# Instructions to follow
Say how many lines of the listing below hold the string "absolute", and say nothing else.

# Supplied information
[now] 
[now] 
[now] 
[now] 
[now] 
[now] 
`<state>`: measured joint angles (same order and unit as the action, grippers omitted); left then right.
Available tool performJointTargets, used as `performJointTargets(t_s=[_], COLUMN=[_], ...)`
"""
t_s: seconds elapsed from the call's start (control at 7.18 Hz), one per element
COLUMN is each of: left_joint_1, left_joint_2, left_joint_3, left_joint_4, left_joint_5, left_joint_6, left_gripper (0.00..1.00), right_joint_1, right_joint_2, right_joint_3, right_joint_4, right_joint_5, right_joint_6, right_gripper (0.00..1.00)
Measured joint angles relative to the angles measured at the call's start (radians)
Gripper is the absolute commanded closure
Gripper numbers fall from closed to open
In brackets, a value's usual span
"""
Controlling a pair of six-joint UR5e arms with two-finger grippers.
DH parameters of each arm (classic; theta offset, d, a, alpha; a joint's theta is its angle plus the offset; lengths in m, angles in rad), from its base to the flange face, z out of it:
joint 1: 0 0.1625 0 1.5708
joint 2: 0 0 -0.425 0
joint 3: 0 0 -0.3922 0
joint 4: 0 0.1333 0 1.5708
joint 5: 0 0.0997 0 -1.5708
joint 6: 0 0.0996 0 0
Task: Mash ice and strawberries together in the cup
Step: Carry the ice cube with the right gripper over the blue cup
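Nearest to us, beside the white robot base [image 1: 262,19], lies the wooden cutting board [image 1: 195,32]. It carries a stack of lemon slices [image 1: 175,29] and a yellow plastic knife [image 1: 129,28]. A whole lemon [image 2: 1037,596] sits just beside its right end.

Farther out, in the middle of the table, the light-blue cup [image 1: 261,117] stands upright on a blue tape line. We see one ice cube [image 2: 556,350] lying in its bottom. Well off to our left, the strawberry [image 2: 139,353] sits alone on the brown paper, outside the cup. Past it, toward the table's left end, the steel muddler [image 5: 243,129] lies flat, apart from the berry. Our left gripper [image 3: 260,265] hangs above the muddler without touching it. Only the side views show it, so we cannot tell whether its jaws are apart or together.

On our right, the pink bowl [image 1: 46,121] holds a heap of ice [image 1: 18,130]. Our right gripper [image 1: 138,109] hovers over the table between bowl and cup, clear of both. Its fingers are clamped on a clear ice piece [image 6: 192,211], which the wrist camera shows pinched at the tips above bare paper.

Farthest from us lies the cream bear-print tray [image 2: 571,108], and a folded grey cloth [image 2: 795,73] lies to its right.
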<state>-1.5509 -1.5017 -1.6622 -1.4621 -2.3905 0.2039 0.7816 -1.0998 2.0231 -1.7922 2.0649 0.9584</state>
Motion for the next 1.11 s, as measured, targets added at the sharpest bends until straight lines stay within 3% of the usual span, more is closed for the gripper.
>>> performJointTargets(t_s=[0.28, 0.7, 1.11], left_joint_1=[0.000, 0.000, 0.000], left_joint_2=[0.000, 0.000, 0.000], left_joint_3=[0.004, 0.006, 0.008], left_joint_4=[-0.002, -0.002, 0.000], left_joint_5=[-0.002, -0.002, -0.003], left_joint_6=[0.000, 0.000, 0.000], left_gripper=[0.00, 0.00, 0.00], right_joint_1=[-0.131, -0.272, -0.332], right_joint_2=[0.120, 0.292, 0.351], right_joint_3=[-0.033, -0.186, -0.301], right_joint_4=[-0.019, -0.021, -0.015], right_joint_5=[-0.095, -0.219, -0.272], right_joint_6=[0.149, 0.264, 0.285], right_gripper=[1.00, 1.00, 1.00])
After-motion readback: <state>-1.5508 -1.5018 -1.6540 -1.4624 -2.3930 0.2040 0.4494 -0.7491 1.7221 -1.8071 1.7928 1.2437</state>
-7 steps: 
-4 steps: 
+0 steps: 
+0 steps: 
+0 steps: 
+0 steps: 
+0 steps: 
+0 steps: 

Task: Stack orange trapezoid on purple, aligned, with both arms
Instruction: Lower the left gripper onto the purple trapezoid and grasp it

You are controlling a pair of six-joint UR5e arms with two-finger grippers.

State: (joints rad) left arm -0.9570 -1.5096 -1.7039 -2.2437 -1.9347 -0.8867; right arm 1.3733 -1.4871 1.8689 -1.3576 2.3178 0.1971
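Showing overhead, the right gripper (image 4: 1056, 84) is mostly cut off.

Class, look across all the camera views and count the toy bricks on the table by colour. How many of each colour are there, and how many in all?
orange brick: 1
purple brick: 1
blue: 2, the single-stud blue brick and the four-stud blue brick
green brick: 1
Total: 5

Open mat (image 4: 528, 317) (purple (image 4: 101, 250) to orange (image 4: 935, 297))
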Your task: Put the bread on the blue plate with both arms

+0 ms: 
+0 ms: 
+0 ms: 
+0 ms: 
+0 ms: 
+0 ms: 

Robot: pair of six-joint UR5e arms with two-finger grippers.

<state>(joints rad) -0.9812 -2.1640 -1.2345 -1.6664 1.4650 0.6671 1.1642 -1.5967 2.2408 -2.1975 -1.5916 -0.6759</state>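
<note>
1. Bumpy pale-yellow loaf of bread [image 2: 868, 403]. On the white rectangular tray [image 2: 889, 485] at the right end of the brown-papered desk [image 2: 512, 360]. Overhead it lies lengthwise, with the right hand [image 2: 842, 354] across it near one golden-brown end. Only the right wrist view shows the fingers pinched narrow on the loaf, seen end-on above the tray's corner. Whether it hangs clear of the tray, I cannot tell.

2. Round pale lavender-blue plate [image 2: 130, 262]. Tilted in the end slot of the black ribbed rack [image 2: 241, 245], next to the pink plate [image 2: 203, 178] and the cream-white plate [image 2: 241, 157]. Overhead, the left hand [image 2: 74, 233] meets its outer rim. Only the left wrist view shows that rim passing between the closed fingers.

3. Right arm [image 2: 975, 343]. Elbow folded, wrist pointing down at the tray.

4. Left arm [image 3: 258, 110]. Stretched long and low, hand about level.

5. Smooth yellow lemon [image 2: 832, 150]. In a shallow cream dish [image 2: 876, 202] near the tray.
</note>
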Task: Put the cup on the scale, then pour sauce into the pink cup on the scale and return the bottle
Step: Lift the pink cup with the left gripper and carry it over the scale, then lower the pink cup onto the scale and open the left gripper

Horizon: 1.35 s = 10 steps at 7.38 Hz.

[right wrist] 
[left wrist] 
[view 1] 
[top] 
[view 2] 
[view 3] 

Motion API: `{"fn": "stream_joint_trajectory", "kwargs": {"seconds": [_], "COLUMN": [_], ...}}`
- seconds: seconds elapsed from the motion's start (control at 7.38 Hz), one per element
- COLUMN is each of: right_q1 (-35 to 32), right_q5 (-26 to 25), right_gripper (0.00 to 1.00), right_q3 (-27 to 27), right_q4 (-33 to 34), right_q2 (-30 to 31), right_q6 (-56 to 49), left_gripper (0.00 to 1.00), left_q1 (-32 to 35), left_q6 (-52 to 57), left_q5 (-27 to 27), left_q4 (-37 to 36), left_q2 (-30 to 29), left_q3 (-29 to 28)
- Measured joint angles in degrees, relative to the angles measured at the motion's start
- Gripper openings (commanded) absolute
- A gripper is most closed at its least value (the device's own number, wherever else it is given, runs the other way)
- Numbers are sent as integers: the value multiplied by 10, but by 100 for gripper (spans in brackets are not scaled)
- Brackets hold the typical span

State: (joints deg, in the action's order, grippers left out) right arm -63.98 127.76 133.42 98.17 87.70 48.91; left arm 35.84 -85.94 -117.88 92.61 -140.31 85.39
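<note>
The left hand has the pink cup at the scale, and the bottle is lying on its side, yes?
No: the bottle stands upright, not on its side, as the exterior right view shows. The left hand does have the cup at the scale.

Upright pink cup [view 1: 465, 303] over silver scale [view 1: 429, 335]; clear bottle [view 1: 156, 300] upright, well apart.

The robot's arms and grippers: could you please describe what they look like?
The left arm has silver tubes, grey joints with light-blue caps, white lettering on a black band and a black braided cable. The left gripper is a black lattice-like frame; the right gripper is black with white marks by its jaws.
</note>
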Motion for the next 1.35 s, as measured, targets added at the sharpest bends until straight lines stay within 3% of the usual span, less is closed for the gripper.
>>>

# Written answer
2